» Problem to solve: Output exactly the lines below, starting with the line that has "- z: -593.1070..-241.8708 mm" and going on through the line that has "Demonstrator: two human", both included, and no other lines.

——————————

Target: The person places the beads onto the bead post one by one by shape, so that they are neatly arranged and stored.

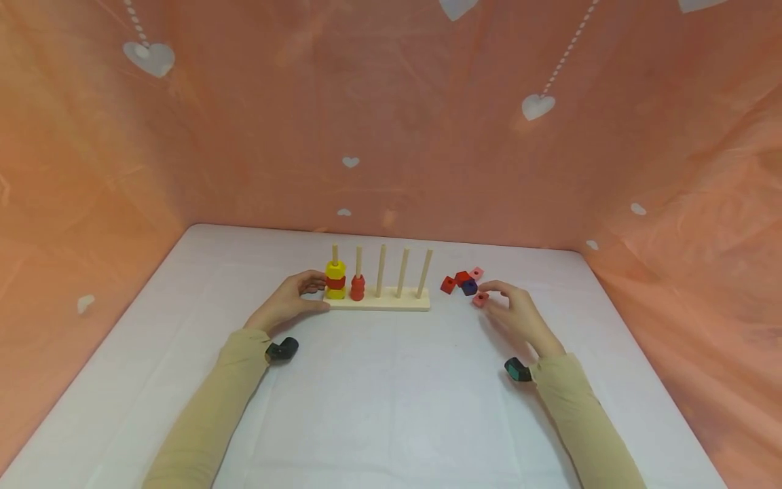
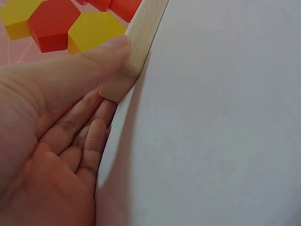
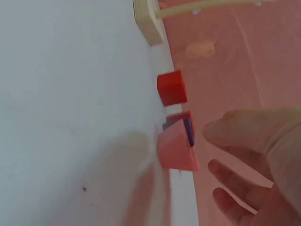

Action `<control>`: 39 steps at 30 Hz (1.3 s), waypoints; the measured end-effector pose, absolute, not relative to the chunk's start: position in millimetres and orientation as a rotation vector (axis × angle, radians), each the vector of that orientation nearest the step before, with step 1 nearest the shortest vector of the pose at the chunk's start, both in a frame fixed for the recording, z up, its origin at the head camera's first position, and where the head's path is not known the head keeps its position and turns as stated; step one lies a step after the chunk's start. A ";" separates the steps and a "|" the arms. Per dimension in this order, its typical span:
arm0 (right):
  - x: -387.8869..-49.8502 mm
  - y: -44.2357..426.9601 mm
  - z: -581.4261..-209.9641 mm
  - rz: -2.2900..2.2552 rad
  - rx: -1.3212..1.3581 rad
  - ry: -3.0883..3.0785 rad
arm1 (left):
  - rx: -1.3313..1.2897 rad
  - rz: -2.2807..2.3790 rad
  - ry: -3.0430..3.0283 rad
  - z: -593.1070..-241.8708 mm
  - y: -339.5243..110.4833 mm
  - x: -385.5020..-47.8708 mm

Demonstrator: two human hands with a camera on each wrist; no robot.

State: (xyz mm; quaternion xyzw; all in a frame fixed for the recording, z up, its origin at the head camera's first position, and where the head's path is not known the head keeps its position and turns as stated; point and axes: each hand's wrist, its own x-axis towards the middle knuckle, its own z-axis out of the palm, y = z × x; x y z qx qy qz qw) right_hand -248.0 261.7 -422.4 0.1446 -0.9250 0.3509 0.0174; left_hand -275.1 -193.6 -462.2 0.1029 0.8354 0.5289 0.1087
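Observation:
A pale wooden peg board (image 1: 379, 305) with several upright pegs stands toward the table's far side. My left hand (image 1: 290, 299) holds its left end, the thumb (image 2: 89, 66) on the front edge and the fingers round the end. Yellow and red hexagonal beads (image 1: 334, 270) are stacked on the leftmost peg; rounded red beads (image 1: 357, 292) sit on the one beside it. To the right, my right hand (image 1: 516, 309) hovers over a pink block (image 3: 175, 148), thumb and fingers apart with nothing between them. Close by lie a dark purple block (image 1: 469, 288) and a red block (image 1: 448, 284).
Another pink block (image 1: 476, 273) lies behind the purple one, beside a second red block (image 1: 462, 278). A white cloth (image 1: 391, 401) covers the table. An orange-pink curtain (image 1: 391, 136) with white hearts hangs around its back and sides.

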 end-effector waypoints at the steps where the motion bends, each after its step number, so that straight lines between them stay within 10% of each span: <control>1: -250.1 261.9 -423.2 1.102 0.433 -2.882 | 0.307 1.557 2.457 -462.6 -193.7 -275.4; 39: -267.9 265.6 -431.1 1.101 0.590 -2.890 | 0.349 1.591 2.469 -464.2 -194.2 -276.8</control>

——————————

» Answer for the task:
  - z: -593.1070..-241.8708 mm
  - y: -339.5243..110.4833 mm
  - x: -385.5020..-47.8708 mm

Demonstrator: two human hands with a camera on each wrist; no robot.

No more output is needed for this exercise.